Description

Among the many units deployed by the 1st Canadian Army in Normandy, one division seems to have been plucked from another tale: the 1st Polish Armoured Division, part of General Simonds' II Corps. In the summer of 1944, its tanks raced across the Caen plain during operations Totalize and Tractable, before playing a decisive role in closing the Falaise-Chambois pocket, one of the major turning points in the Battle of Normandy.

Commanded by General Maczek, the 1st DB brought together soldiers who had fought in Poland in 1939 and in France in 1940. Beaten but never defeated, these men twice chose exile rather than surrender. Their involvement in Normandy was much more than a military operation: it was the continuation of a fight begun five years earlier for the honour and independence of their homeland.
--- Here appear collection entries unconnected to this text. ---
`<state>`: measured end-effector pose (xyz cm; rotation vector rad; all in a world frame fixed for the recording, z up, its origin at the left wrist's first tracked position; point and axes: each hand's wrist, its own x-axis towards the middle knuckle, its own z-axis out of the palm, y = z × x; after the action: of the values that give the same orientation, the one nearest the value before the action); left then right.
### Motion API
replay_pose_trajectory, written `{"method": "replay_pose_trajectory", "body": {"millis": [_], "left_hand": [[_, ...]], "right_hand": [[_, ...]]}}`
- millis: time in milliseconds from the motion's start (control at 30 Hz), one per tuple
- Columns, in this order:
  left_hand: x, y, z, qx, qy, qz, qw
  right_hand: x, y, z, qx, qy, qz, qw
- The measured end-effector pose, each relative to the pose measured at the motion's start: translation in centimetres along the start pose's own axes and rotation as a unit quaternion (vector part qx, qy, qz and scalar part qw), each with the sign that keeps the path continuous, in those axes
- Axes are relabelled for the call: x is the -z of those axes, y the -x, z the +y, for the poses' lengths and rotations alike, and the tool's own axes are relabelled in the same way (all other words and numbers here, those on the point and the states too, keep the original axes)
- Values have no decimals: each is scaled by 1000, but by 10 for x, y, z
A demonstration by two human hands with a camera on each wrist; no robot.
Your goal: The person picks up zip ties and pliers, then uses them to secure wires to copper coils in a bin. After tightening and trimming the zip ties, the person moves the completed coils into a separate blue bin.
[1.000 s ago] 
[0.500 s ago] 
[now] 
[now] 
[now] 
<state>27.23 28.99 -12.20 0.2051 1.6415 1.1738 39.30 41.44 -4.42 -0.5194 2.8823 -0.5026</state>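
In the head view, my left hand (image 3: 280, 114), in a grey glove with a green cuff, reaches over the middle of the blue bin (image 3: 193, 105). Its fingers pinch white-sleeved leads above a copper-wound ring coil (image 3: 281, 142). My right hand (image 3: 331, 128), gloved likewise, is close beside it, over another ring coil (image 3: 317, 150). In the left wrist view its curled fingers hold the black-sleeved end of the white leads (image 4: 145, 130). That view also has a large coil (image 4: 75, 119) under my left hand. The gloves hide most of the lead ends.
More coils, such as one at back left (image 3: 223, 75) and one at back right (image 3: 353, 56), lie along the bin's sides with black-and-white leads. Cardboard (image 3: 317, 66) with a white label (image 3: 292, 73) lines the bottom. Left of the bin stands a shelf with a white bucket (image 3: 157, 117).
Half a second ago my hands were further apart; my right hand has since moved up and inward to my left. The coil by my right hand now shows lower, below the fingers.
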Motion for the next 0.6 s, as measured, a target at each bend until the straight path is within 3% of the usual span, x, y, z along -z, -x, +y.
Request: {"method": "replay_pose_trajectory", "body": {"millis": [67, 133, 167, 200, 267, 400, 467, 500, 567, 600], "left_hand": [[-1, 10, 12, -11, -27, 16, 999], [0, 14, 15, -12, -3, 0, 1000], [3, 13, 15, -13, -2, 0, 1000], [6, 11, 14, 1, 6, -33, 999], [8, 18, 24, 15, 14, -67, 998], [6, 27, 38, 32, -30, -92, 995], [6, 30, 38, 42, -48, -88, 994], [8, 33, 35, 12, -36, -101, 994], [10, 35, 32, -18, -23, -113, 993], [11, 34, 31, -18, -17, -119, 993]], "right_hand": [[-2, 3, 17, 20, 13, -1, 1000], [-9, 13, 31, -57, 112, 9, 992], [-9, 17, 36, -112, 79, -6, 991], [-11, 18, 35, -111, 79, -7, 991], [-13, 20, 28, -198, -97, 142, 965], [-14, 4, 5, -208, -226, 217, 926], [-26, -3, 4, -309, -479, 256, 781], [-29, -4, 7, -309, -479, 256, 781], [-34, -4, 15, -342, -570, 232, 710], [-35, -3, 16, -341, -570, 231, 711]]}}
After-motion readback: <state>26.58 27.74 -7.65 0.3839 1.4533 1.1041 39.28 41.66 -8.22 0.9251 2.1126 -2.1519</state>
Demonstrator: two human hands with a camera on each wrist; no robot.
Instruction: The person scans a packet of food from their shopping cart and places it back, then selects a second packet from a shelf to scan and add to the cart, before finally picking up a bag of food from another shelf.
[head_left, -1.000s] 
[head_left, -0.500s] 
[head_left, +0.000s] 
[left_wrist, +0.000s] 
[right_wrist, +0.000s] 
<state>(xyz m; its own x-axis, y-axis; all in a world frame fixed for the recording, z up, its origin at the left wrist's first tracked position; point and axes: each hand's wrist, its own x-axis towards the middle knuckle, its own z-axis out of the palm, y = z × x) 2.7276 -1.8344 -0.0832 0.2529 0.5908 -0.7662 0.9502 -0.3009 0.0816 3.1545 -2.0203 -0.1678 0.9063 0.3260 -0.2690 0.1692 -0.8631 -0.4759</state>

This lecture will retrace the unique history of this extraordinary division: its journey, its battles, its men, and its place within the II Canadian Corps. Through maps, eyewitness accounts and images, the aim is to better understand why the liberation of Normandy was also, for the Poles, a fight without a homeland... but never without a cause.

Jacques Wiacek, a graduate of Sciences Po Bordeaux and HEC Paris, is a historian specialising in the military history of the Second World War. His works, based on solid documentary and iconographic research, seek to place military operations in their human, political and memorial context, paying particular attention to the combatants who remained in the shadows of the great narratives.